WORK ORDER
For the entries below, the result should be an exact transcription of the lines from the one with "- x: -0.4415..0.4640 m" up to and including the one with "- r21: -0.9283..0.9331", and only those.

**** PROVIDED INFORMATION

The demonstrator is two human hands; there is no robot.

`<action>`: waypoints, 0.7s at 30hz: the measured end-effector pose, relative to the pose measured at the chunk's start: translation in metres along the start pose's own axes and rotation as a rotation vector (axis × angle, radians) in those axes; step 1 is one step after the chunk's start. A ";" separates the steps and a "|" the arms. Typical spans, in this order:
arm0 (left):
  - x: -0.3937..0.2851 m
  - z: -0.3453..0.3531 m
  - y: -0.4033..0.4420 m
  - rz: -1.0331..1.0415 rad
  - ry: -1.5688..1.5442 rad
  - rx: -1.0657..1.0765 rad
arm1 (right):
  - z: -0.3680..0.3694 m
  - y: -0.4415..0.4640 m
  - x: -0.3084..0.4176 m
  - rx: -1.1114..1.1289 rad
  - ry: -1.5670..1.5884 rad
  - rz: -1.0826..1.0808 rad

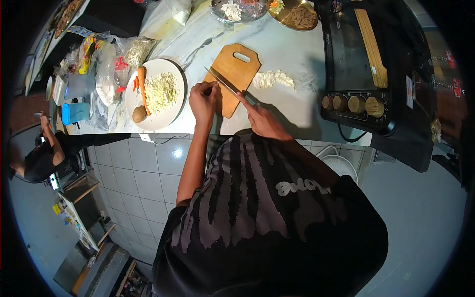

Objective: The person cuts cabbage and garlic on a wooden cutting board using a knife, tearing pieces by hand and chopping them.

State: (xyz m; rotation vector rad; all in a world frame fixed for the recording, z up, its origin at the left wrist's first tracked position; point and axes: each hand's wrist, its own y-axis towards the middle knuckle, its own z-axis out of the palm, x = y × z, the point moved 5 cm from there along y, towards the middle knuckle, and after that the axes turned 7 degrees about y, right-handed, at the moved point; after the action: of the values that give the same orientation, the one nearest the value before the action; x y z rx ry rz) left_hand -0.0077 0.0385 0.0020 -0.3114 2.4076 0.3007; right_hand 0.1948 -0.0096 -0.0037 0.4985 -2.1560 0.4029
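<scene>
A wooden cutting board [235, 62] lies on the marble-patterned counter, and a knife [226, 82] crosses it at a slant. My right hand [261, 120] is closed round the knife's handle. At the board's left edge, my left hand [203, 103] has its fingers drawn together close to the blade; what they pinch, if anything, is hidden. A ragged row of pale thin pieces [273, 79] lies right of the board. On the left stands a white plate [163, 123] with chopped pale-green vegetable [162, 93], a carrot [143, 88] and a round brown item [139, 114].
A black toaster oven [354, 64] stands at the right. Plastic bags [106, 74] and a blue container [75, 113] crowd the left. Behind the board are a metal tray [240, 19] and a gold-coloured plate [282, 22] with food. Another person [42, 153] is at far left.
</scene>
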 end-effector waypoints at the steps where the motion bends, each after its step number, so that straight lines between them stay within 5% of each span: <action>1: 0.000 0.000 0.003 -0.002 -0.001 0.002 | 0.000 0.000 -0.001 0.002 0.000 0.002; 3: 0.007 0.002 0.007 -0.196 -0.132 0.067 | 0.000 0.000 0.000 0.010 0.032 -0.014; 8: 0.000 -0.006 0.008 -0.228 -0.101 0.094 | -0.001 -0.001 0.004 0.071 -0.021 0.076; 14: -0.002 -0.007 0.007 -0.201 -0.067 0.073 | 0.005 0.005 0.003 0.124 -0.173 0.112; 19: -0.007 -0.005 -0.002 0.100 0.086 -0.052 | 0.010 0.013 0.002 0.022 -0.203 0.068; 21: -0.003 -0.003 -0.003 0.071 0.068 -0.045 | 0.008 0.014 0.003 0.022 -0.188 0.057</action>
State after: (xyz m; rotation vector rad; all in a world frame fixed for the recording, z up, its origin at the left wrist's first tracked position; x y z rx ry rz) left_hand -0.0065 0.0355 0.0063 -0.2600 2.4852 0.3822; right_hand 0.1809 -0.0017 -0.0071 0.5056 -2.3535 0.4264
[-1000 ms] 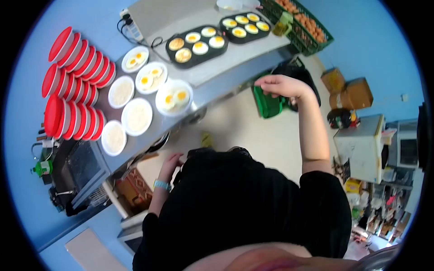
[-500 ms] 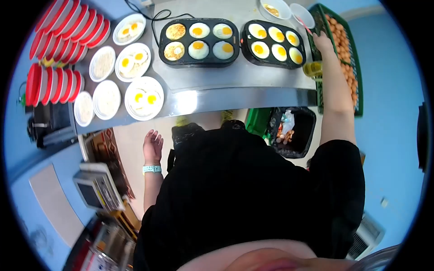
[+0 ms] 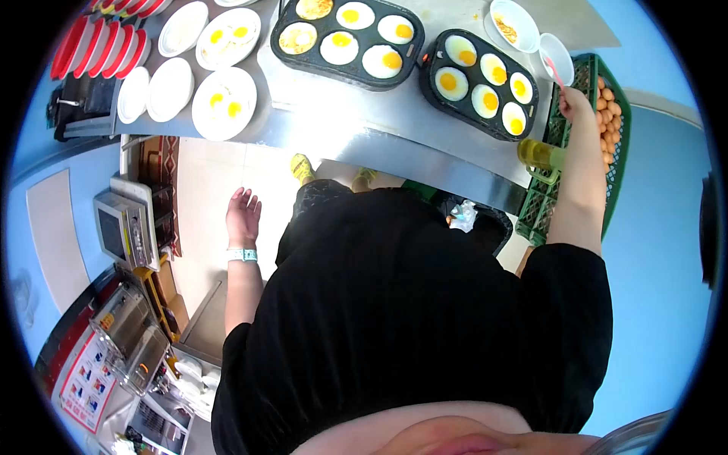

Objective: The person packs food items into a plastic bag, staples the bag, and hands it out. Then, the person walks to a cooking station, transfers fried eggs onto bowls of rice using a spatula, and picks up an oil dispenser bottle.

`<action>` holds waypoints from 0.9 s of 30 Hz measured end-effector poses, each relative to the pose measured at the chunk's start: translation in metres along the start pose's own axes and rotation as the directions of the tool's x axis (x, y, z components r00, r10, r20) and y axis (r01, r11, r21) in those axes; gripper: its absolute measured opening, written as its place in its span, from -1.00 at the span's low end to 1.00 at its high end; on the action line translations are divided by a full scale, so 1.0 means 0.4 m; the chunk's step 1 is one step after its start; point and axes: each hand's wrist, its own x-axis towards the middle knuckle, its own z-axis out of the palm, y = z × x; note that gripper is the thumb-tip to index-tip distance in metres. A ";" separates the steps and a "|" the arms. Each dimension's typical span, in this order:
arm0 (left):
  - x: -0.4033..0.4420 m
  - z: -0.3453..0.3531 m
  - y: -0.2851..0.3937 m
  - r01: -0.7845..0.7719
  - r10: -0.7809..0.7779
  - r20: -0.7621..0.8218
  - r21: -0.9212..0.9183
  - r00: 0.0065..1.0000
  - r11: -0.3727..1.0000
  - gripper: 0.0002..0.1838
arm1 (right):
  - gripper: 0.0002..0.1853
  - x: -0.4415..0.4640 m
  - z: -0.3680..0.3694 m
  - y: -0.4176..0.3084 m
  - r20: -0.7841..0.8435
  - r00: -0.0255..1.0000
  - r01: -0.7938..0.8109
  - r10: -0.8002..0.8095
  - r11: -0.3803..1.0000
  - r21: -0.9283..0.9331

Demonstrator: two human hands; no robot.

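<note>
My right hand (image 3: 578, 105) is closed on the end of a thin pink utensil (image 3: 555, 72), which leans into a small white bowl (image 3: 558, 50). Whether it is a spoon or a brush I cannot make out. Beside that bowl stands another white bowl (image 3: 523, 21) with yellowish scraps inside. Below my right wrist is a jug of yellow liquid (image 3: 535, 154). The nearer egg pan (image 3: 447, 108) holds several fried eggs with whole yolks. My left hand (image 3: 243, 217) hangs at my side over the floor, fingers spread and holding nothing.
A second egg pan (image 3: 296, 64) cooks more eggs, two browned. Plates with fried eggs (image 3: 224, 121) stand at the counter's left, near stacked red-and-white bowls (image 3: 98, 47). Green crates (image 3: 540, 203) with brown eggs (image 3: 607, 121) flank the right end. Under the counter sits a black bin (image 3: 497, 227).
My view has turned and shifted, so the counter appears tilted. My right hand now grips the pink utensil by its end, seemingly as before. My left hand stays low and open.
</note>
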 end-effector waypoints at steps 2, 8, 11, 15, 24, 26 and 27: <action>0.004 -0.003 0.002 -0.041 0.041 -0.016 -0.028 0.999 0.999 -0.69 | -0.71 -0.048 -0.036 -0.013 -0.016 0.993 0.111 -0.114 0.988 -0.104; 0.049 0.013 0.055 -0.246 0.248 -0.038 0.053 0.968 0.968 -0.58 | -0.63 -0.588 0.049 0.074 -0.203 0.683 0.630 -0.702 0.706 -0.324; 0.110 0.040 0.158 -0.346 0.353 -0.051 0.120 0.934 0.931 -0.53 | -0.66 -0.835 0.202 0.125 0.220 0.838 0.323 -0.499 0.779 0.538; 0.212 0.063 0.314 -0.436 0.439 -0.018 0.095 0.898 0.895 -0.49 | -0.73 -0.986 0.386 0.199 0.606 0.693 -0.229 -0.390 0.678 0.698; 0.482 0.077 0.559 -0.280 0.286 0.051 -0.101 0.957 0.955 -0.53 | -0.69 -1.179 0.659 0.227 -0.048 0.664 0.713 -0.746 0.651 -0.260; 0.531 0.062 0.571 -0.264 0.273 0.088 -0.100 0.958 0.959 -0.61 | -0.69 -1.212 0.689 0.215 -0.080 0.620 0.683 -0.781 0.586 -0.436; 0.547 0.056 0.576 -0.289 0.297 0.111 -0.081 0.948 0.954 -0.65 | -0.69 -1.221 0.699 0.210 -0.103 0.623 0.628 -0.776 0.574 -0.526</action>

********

THE ANSWER
  - x: -0.4415..0.4640 m
  - z: -0.3680..0.3694 m
  - y: -0.4176..0.3084 m
  - r20: -0.7841..0.8435
  - r00: -0.0255..1.0000
  - r01: -0.7938..0.8109
  - r10: -0.8002..0.8095
  - r11: -0.3803..1.0000
  - r21: -0.9283..0.9331

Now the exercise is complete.